I would like to stay frozen in time, in this place, in this personality
she is calm, lively, bright and free
nothing I meet shows me their entire being
maybe I can simply choose who I am every morning
I want to be this me forever.
nothing is truly real, so how can I be a lie?
How do I tell what I feel
Whether it’s false or whether it’s real
“Stop trying to be so mature, who are you convincing?”
please, if I tell you my age, promise you won’t treat me differently
Time is the funniest thing
I see my life being lived in a loop
sunlight meets the tree tops
and falls back down as tear drops
I melt into love too soon
The loop numbs the wonder: “I’ve never felt like this before,”
They say; “I’ve never met anyone like you before!”
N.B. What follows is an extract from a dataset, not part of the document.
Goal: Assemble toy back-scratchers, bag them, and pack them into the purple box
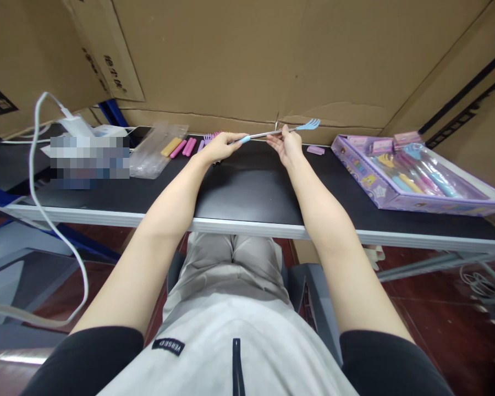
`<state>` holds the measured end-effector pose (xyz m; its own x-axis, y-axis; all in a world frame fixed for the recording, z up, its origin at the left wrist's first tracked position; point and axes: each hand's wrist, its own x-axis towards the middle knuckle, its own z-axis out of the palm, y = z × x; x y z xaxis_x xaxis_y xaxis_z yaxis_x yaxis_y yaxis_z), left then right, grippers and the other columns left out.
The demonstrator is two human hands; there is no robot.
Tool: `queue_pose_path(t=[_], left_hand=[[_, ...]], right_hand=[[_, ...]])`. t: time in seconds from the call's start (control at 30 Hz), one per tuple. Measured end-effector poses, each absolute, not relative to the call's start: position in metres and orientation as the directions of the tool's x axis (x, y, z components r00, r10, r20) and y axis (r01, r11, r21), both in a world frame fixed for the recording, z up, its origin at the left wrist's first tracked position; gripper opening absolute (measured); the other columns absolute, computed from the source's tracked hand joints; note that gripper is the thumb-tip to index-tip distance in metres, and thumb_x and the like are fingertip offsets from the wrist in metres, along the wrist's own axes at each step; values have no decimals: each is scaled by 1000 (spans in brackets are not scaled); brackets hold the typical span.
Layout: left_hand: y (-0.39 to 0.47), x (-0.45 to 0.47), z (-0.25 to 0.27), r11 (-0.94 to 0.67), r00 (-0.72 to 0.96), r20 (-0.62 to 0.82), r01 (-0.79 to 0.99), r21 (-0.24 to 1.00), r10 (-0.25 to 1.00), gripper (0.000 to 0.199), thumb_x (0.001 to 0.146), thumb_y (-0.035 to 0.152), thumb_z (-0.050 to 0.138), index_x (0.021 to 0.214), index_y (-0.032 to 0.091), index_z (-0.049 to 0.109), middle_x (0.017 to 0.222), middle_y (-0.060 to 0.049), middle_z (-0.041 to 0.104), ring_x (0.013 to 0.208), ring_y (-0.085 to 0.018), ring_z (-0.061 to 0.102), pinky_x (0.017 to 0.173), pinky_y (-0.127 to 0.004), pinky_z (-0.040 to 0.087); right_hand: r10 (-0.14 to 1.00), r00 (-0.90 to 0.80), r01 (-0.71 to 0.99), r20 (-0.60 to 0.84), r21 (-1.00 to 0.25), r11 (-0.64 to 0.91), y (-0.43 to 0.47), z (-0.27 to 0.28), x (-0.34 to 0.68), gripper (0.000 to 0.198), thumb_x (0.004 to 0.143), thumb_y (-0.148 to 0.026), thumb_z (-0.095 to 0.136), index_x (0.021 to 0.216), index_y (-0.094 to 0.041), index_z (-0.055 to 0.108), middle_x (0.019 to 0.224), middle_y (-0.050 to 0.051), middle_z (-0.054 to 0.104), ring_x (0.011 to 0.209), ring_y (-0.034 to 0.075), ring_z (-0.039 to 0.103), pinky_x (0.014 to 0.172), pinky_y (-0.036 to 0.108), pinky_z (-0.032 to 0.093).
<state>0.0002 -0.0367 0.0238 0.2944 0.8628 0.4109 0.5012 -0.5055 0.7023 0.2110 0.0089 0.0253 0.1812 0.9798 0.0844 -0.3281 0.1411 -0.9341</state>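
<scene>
Above the black tabletop (247,190), a telescopic back scratcher (309,125) with a pale blue claw, a metal rod and a light blue handle is stretched between my hands. My left hand (219,147) is closed round its handle. Near the claw, my right hand (287,144) pinches the rod, some of its fingers spread below. Pink and yellow handles (188,147) lie just left of my left hand. Purple claw pieces (209,137) are partly hidden behind that hand. A small purple piece (315,149) rests right of my right hand.
On the right stands a purple display box (379,190) with bagged back scratchers (427,170). Clear plastic bags (150,157) lie at the left, beside a blurred-out patch. A white cable (33,159) hangs over the left edge. Cardboard walls (231,60) rise behind the table.
</scene>
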Motion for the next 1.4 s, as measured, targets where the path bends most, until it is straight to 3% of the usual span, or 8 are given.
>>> queue_pose_path(t=[0.17, 0.47, 1.0, 1.2, 1.4], left_hand=[[-36, 1, 23, -561, 305, 475, 533, 633, 826, 42, 100, 44, 63, 130, 16, 75, 136, -14, 73, 129, -29, 66, 114, -39, 47], [-44, 5, 29, -512, 255, 463, 617, 598, 849, 35, 96, 36, 65, 122, 17, 79, 123, -12, 79, 117, -29, 70, 104, -37, 51], [-44, 2, 29, -555, 273, 526, 660, 507, 805, 35, 99, 35, 58, 119, 16, 79, 117, -11, 80, 109, -26, 70, 97, -34, 50], [-41, 1, 27, -544, 281, 506, 671, 504, 815, 34, 97, 36, 60, 119, 18, 79, 119, -10, 80, 112, -27, 69, 97, -34, 50], [-43, 1, 26, -504, 263, 464, 680, 533, 846, 37, 96, 38, 61, 118, 16, 80, 106, -10, 81, 105, -26, 69, 96, -33, 50]], right_hand=[[985, 159, -370, 72, -920, 127, 5, 28, 208, 37, 105, -50, 59, 87, -22, 44, 67, -6, 53, 65, 8, 70, 66, 19, 60], [985, 165, -386, 51, -916, 112, -4, 33, 204, 32, 109, -42, 54, 87, -21, 43, 65, -7, 52, 59, 7, 67, 63, 17, 58], [983, 143, -346, 119, -924, 162, -2, 37, 203, 35, 104, -47, 61, 88, -22, 42, 67, -7, 55, 63, 8, 69, 62, 16, 57], [988, 139, -350, 71, -930, 116, 0, 34, 202, 35, 106, -49, 58, 88, -22, 43, 66, -6, 54, 63, 9, 70, 64, 19, 60], [991, 132, -339, 27, -938, 71, -4, 31, 199, 32, 104, -47, 61, 91, -22, 46, 67, -6, 55, 66, 10, 70, 70, 23, 62]])
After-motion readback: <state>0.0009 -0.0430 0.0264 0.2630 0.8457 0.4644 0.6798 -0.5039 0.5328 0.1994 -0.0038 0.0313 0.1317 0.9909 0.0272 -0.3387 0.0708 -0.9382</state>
last night I slept on her floor
I liked the discomfort, it made me feel grounded,
like i would question buying expensive juice.
I should have been a pearl plucked by a nymph
glowing and gliding upon soft moss
Sitting in the middle of a circular room
I ate something blue and without time, very soon,
I was everything and nothing.
Then came thoughts like “should I not” or “can I break through”
my own deceit seemed like all i knew
you are an ant in the hands of the great puppeteer
or am I the one controlling the strings?
for fun for play for experiencing a tree
there was an idea the elves brought to me
I was not able to bring it back, but we
can talk about it longer if you want to hear
And I bet it has no meaning at all
that I met him in a dream or
see love but never seem to fall
that everything I will ever meet or be
is temporary.
It must not matter at all, that he didn't call
and I never told her how I felt
That touching her skin and breathing her in
Was so boundless in beauty, but my capacity too small
Because I just can't handle it, I must weep and crawl
into myself, soul splattered onto a blank wall
because, what if it has no meaning at all
I wish I never tried to figure it out.
The paint on the floor and the song she sent...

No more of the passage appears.